* **Exercise requirements**: Pull out each line of the data that includes the word "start".

[[ Data, beginning ]]

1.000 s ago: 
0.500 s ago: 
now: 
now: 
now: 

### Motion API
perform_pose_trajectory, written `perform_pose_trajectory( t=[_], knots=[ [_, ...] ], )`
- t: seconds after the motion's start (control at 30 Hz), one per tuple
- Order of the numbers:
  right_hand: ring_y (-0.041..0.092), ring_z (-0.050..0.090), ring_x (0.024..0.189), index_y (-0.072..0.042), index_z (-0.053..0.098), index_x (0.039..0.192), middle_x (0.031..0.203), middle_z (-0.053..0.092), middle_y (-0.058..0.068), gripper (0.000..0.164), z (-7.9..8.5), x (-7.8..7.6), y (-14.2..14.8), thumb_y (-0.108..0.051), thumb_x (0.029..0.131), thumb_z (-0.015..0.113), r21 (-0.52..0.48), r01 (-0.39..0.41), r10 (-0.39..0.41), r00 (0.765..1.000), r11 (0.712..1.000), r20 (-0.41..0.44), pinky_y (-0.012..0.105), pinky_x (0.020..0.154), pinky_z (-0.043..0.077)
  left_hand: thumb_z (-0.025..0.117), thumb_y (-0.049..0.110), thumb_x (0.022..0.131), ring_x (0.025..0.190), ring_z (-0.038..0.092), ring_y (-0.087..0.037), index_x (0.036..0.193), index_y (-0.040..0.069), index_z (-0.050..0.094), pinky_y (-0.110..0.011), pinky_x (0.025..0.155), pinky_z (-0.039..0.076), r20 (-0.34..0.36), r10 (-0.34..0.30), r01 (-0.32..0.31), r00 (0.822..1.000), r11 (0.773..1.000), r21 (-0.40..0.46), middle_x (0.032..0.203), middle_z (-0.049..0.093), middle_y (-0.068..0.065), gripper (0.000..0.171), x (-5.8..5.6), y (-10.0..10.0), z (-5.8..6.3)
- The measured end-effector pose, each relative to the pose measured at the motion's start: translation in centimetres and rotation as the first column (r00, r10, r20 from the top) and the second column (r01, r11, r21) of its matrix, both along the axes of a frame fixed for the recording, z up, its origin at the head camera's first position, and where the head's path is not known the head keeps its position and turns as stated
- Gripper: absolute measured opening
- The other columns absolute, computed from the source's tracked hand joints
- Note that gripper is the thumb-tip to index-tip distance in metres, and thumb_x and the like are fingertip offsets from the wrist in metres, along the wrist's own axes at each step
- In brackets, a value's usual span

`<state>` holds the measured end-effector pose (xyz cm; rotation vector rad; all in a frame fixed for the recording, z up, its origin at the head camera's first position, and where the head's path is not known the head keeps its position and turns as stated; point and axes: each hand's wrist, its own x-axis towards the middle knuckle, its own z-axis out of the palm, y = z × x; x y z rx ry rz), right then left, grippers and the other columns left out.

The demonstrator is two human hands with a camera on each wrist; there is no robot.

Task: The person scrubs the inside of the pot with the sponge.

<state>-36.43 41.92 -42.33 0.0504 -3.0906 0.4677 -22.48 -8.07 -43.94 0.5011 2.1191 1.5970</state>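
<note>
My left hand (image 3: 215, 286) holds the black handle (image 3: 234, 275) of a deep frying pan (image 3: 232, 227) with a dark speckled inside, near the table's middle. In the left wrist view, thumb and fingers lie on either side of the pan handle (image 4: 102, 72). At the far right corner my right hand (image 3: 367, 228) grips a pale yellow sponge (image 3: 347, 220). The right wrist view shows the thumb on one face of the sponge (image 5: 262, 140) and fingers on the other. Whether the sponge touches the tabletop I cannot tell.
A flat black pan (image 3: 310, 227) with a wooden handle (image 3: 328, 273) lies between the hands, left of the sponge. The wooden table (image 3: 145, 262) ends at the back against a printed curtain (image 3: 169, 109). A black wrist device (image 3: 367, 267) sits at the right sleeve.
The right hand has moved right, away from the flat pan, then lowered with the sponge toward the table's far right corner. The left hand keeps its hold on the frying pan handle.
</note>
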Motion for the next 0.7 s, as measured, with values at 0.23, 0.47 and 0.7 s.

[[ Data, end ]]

* **Your solution**:
- t: seconds after the motion's start (control at 30 Hz), one per tuple
- The measured end-effector pose, each relative to the pose measured at the motion's start: translation in centimetres and rotation as the first column (r00, r10, r20 from the top) and the second column (r01, r11, r21) of its matrix, both along the axes of a frame fixed for the recording, z up, its origin at the head camera's first position, and where the head's path is not known the head keeps its position and turns as stated

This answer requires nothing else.